There are many new features that were added to the language that make it not only more readable and pleasant to work with, but also fixed many edge cases that were problematic in the past.
- var vs. let vs. const
- Arrow functions, Default function parameters, Rest parameters and Spread operator
- Destructuring assignment, Template literals
- New String/Array/Object features, Map/Set/WeakMap/WeakSet
- Modules (import/export), Classes, Promises
React Fundamentals
React is an open source JavaScript library for building user interfaces, created by Facebook. Along with its rich ecosystem of complementary libraries and vibrant community, React is the hottest technology on the market for building Web Apps. Many dev teams switched in the past 2 years to React from Angular and alike, and the trend seems to be growing.
We’ll learn about the building blocks of React, the new development approach it advocates, how to think in Components, what is the Virtual DOM, the JSX syntax, how to handle Routing and much more.
- React vs. Angular 2
- Virtual DOM, JSX in Depth
- Component hierarchy, Passing props, propTypes and defaultProps
- Functional components (Stateless) vs. Class components
- Synthetic events, Component State, Component lifecycle
- Higher order components, Composable components
- Styling in React
- React DevTools
- React Router - Routes, navigation, nesting, params, hashHistory vs. browserHistory
React In-Depth
React is usually coupled with an application architecture called Flux, which complements React's composable view components by utilizing a unidirectional data flow. Which means, any changes to the application data, whether from user input or external updates, is handled in a central hub using events and the updated application state is propagated back to the UI components based on their hierarchy.
This makes the application much easier to reason about, develop, debug and test, and opened up a wide range of implementations through libraries to make our lives easier.
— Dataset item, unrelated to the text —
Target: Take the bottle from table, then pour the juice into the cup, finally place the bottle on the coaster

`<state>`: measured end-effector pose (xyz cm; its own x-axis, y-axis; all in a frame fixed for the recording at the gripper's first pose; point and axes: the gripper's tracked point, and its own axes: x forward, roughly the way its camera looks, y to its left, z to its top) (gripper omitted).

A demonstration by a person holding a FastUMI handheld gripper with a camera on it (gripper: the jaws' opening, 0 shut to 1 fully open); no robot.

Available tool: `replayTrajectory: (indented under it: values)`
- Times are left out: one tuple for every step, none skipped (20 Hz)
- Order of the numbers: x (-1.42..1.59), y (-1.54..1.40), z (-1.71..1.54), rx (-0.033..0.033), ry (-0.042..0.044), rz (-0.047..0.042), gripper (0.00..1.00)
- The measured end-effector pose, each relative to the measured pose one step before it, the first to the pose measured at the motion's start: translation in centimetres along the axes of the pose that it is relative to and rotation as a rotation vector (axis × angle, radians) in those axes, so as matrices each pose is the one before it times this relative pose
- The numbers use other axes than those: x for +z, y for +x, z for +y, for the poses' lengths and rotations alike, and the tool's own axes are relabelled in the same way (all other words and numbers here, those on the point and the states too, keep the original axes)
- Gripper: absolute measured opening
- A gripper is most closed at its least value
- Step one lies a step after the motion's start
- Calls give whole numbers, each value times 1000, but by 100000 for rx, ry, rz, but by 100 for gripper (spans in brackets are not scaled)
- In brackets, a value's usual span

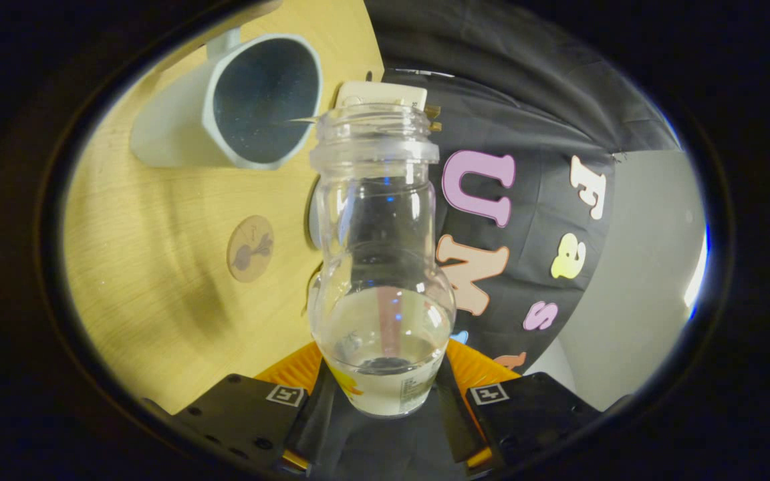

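A clear bottle [379,267] sits clamped between the two fingers of the handheld gripper [385,391], both pads pressing on its lower body from either side, so the gripper is closed on it. The bottle is uncapped, its threaded mouth pointing away from the fingers, and the whole view is rolled over so that the wooden table [158,280] stands beside the bottle rather than beneath it. A small amount of pale liquid pools in the base of the bottle, nearest the fingers, and the upper body looks empty. Just beside the bottle's mouth lies the open top of a pale grey cup [251,100], its dark interior facing the camera and its rim close to the bottle's lip; whether the two touch cannot be told. A round wooden coaster [250,248] with a dark figure on it lies on the table, level with the bottle's mid-body and apart from the cup. A small white block [381,94] shows just beyond the bottle's mouth
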<state>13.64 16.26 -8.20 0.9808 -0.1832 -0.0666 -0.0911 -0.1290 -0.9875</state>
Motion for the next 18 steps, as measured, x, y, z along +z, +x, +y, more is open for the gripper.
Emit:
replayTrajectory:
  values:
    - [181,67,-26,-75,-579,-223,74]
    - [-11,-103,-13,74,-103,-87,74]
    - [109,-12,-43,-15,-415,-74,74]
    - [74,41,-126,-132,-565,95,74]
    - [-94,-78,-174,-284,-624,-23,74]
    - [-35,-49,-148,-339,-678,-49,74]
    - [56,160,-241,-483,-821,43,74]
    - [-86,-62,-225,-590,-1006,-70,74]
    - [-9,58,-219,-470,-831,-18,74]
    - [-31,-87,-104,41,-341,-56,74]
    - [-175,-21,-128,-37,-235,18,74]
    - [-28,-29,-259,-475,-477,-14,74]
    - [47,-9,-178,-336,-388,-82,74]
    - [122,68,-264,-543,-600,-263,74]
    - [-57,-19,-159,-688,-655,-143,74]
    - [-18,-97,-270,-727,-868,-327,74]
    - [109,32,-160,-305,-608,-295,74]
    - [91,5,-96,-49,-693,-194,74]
- Redux - Architecture, Store, Reducers, Middleware, react-redux, Immutable data
JavaScript Utility Libraries
JavaScript is an awesome language, but sometimes we can find ourselves writing the same code in every project to achieve basic tasks. This is where utility libraries come in handy.
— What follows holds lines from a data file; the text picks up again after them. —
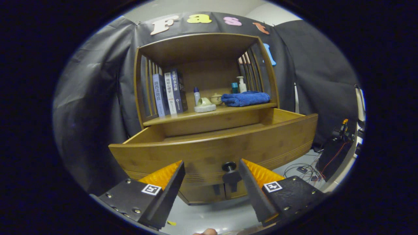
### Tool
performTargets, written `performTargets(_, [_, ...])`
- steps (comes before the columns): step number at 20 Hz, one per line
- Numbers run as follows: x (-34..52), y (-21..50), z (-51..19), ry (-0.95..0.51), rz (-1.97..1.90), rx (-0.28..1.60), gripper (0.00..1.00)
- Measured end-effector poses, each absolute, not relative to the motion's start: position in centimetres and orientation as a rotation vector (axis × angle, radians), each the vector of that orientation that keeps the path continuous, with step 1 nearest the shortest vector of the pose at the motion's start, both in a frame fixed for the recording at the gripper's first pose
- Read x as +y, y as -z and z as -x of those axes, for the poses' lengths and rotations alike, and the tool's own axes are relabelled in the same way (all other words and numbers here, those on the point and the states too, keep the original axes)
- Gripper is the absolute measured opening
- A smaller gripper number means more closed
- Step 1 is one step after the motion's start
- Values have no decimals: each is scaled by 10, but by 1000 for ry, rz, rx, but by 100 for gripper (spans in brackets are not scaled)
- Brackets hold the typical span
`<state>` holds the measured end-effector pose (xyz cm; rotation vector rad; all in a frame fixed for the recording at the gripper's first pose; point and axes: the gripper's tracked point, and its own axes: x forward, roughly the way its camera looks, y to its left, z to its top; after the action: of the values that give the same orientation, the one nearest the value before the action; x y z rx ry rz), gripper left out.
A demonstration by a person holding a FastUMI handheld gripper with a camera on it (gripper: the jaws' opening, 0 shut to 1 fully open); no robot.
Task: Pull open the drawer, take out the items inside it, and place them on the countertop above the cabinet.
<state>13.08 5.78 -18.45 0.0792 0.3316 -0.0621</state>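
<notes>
Bamboo drawer [215,147] stands pulled out in the middle of the frame, its long front running left-right, its dark knob [229,167] just ahead of my gripper [211,182], whose fingers gape wide, holding nothing, below the opening.

Well beyond the fingers, three books [169,93] stand upright together, with a folded blue towel [245,98] lying off to their right. Between them sit a small bottle [196,95] and a pale dish [205,105]; cables [302,169] sprawl on the floor, right.
</notes>
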Motion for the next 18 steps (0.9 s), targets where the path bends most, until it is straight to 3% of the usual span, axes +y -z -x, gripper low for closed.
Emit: performTargets(18, [52, 194, -147, 86, -33, 348, 98])
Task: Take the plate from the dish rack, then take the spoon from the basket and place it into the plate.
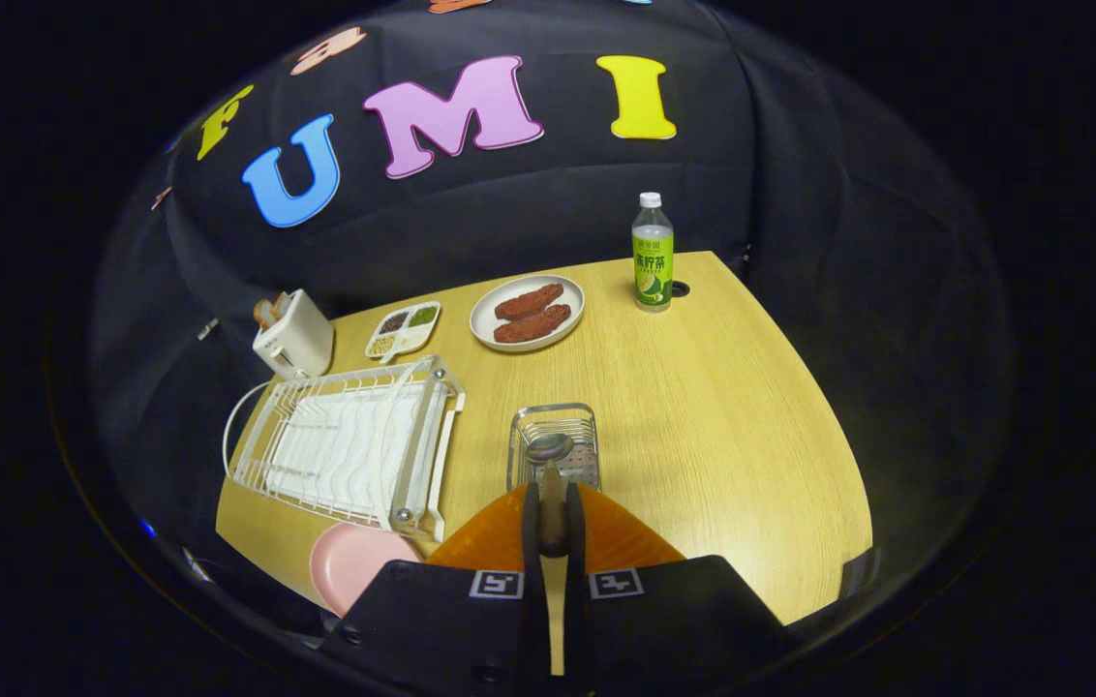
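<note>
My gripper point(552, 499) is shut on the handle of a metal spoon point(549, 448), both fingers pressing on it. The spoon's bowl sticks out just ahead of the fingertips, over the small wire basket point(580, 419) that stands on the wooden table. A pink plate point(351, 561) lies flat on the table to the left of my fingers, beside the near corner of the white dish rack point(345, 450). The rack holds no plates.
Beyond the rack stand a white toaster point(293, 336) and a small divided dish point(404, 329). A white plate with two brown pieces of food point(527, 312) lies further back, and a green drink bottle point(653, 254) stands near the far table edge. Bare wooden table point(732, 436) lies right of the basket.
</note>
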`<state>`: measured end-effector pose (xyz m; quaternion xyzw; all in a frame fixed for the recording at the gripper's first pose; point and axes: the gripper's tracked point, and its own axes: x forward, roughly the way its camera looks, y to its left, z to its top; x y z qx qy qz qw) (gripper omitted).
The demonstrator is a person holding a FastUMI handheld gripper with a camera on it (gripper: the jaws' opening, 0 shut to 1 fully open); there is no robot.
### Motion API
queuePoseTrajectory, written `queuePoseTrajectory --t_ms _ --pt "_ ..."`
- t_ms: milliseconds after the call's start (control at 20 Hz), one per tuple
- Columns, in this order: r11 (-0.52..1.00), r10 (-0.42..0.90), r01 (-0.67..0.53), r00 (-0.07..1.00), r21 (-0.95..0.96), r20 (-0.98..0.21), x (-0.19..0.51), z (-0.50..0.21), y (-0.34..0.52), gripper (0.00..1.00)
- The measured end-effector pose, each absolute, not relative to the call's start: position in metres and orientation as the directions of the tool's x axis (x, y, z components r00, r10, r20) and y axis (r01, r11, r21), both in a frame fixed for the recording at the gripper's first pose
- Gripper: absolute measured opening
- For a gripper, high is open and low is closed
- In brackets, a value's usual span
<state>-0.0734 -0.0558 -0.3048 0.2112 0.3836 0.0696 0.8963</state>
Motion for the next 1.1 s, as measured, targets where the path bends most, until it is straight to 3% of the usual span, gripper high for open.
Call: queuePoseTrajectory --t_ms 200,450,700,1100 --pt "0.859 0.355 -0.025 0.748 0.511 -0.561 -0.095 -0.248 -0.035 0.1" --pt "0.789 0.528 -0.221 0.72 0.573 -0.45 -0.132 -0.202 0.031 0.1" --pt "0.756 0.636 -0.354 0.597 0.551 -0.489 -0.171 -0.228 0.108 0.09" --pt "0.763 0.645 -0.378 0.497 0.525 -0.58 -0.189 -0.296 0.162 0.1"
Based on real world experience, we’ll learn how to use the most common utilities to help us with our day to day job.
- jQuery - DOM Traversal and Manipulation, Events, AJAX helpers, Animations
- Lodash - Common helpers for Strings/Arrays/Objects/Functions, etc.
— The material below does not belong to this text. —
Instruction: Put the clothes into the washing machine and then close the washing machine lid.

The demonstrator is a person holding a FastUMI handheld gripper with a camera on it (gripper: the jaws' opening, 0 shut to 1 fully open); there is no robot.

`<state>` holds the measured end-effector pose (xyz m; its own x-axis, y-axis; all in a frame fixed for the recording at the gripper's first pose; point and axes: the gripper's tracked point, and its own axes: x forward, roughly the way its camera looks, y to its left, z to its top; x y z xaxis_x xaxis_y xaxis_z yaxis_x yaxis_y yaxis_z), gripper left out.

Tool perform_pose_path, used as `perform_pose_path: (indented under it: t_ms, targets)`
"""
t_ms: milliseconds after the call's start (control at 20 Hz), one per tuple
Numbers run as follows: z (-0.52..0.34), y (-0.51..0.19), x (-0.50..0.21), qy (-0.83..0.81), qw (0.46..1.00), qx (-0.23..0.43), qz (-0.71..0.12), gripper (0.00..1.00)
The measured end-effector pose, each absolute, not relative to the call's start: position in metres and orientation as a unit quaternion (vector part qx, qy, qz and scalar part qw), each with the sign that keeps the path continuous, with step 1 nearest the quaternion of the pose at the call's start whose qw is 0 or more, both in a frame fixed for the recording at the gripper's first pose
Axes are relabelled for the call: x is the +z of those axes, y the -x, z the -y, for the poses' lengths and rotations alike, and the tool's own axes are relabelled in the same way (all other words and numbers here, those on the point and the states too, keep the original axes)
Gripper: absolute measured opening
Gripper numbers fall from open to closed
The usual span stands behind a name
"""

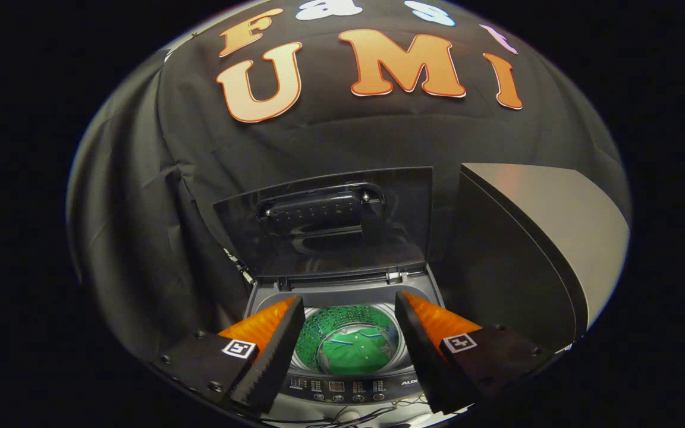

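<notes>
Already a green garment [359,352] lies at the bottom of the top-loading washing machine's drum [319,333], seen between the fingers of the gripper [349,309], which is spread wide and grips nothing. At twelve o'clock beyond them, the tinted lid [324,238] stands upright, so closing it looks like the remaining step.

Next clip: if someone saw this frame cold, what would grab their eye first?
Probably the bright green garment lying at the bottom of the washing machine drum, seen between the spread fingers of the gripper, which is open and holds nothing. Next, the dark lid standing raised behind the drum opening, so closing it is not yet done. A large grey appliance stands beside the machine, beyond one finger.
</notes>
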<state>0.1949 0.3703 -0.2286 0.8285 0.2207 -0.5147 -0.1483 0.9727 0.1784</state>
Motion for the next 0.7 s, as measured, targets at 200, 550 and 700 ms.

Intro to Server Side Development - Node.js
Node.js is a server-side JavaScript environment that is used for a wide range of solutions, like building RESTful API’s, Real-Time Applications/Streaming, Desktop Apps, Games, Command Line tools and now even IoT programming through hardware like Arduino and Raspberry Pi.
We’ll focus on what we need to know as Front End Developers to be able to understand and communicate effectively with server-side developers, not only those using Node.js.
- Node.js History and Pros & Cons
- Simple Web Server
- Node’s CommonJS implementation using require()
- Popular packages
- File System Read/Write
- Node.js Async Nature
- Express Framework - App generator, Routes, Middleware, Views, RESTful API
Job Preparation
So you know how to build awesome websites and web apps, what now?
Well, you need to get ready for the real world, and that means landing a job.
There are a lot of stories of smart people who couldn’t find a job just because their CV looked bad, they had no online professional presence or they were bad at personal interviews.
This is where we help you to get into your best shape, online and offline and prepare you for making a great impression in your coming interviews.